The 17 Day Diet

The 17 day diet created by Dr. Mike Moreno has become a very popular dieting option.
It is designed to prevent weight gain or to help lose those extra pounds. The diet consists of three 17 day cycles as well as a fourth cycle meant to help maintain the diet. This diet has been featured on many medical shows and has worked for quite a few individuals. This diet claims that 10 to 17 pounds can be dropped during the first cycle. It is very obvious why people would be interested in this diet since the results seem very promising and it is a way to drop the pounds quickly.

17 Day Diet

The Cycles of the 17 Day Diet

The first cycle of the diet is known as “Accelerate”. During this cycle 1,200 calories should be consumed daily. The point of this cycle is to hydrate, cleanse and remove unhealthy carbohydrates from your body. During this phase of the 17 day diet better eating habits are developed and the metabolism is stimulated.
In Cycle 2, calorie intake is increased and carbohydrates are added into the mix. Some of the foods allowed during this cycle are Cream of wheat, grits, rice, millet, oat bran, oatmeal, quinoa, lima beans, navy beans, peas, pinto beans, soy beans, split peas, corn, potato, yam, sweet potato.

Cycle 3 is called “Achieve”. At this point your diet is becoming more stabilized and so is your weight. More food is allowed in this stage but only more health foods. At this stage weight loss is about 3-5 pounds.
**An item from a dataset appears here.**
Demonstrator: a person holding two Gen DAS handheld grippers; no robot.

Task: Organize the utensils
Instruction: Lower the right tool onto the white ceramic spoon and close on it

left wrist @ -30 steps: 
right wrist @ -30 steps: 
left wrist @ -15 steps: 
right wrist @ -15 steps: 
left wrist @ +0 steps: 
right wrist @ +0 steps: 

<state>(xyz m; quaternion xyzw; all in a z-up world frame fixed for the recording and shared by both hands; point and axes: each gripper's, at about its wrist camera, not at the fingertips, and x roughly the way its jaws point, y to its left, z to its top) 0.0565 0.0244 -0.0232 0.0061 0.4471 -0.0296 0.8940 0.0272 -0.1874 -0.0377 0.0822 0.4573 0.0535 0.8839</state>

Healthy eating habits are also being developed and restricted foods are allowed in moderation. The last cycle, called “Arrive” is when the goal weight loss is achieved Healthy eating habits should have been developed and meal plans need to be followed.
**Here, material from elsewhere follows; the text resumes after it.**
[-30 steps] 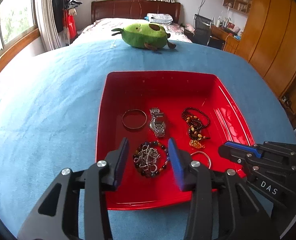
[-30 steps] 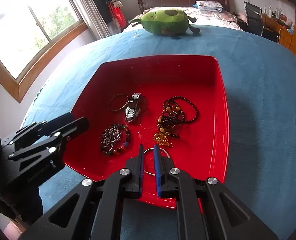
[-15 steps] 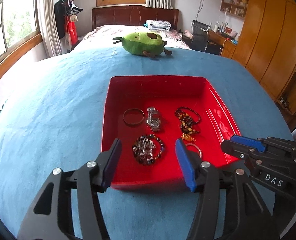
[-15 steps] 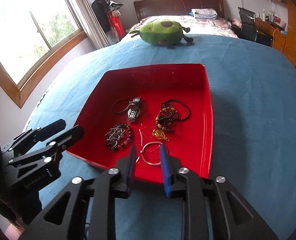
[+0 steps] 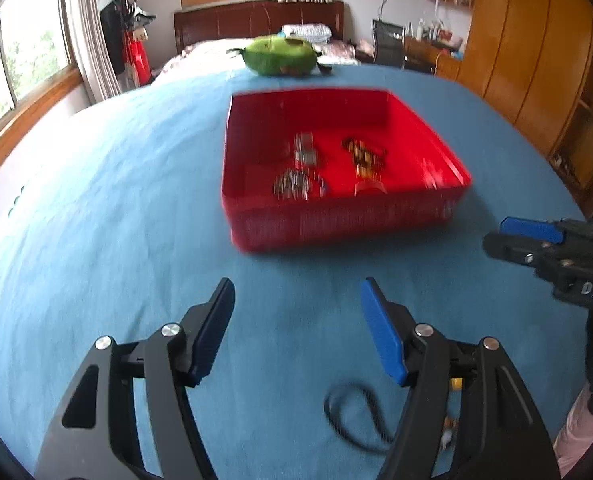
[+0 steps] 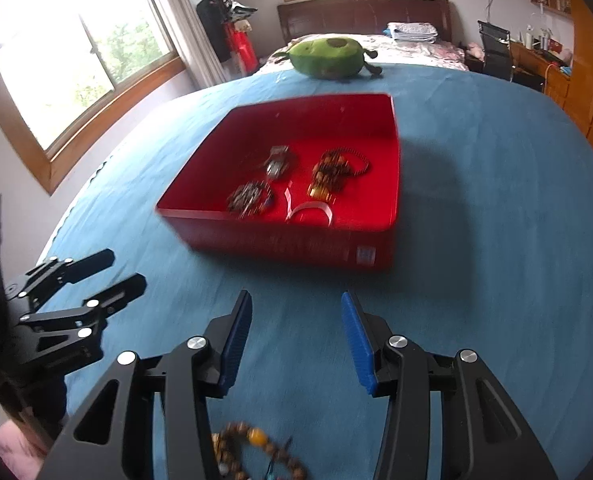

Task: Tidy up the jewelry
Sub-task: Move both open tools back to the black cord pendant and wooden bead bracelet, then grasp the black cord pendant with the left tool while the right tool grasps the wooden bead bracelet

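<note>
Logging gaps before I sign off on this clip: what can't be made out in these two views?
- Pieces in the red tray: motion blur in both views; their types are uncertain.
- Bead bracelet on the blue cloth: right wrist view, cut off by the bottom edge and partly behind the right gripper.
- Black cord: left wrist view, blurred, partly behind the left gripper.
- Person: only a pink sleeve at the edge.

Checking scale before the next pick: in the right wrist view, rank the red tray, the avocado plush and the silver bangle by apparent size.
1. red tray, clearly largest.
2. avocado plush; it sits farther back, so it looks smaller than it would up close.
3. silver bangle, smallest, though motion blur smears it.
</note>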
The daily eating plans for each cycle in the 17 Day Diet

Some foods are removed and some are added from one cycle to another. Here are examples of daily food plans for each cycle.
Cycle 1
Unlimited lean protein
Unlimited vegetables
2 fruits
Water (lots of water)
2 probiotics
2 serving of fats
Green tea

Cycle 2
Same as cycle 1 but only one serving of fats is allowed.

Cycle 3
More healthy food choices are allowed in this stage. Calorie intake is increased due to the change.

Cycle 4
Continue to follow meal plans from previous cycles.
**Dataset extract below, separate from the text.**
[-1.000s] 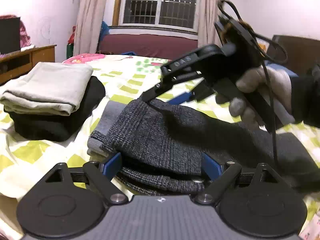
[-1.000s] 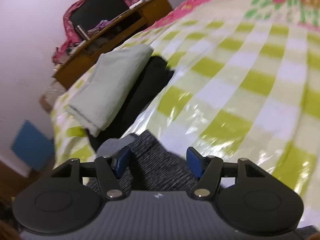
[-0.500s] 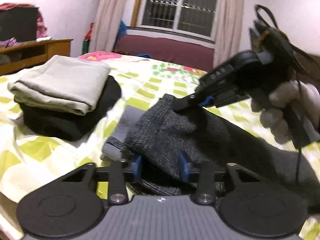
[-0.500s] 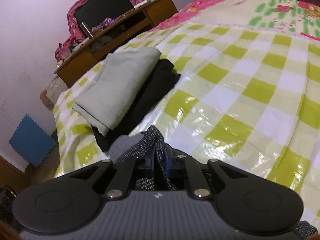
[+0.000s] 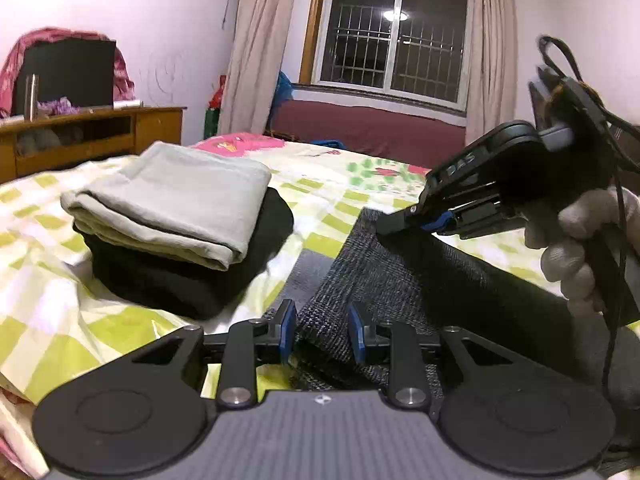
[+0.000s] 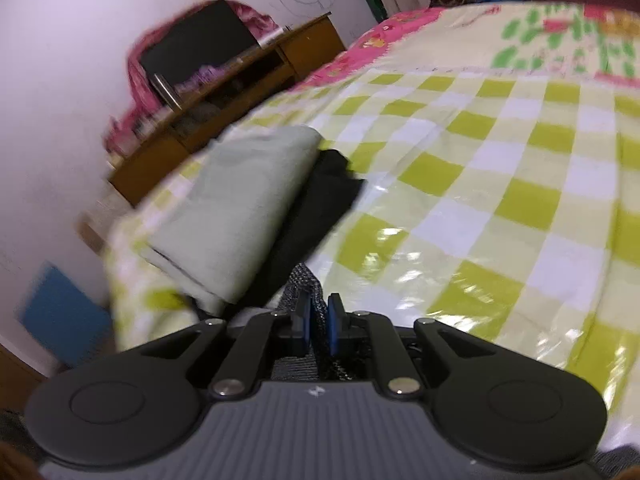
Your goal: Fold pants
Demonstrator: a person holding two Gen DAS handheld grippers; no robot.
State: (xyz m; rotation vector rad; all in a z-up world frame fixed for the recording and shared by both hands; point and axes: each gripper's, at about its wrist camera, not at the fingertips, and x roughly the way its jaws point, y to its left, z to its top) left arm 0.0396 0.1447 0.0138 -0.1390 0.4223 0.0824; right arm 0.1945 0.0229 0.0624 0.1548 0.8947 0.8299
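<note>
Bed cover (image 6: 460, 184): glossy sheet in green-and-white checks, spread flat ahead of both grippers.
Pants (image 5: 400, 280): dark grey woven fabric with a fine grid texture, stretched between the 2 grippers.
Folded stack (image 5: 168, 204): a soft pale-grey rectangle lying on a black one, ahead-left of the left gripper.
Left gripper (image 5: 322, 334): blue pads narrowed, clamping a thick bunched fold of the pants.
Right gripper (image 6: 319, 320): jaws opening slightly from near-closed, a thin pants edge pinched between the pads.
</note>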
Like any diet, exercise is also part of the 17 day diet. Mild exercise such as walking should be part of cycle one and two. Since the calorie intake is limited, extreme exercise should not be done.

The 17 Day Diet Conclusion

 

 

 

Pros of this diet plan are removing processed foods from your diet, having a variety of food allowed in the diet, easy exercise plan, and simple to understand eating plan. Of course like every diet there are disadvantages and limitation such as the low calorie intake which effects exercise, the irregular eating patterns involved, and this plan is not suitable for diabetics. If you are interested in trying an effective diet plan the 17 day diet may be for you.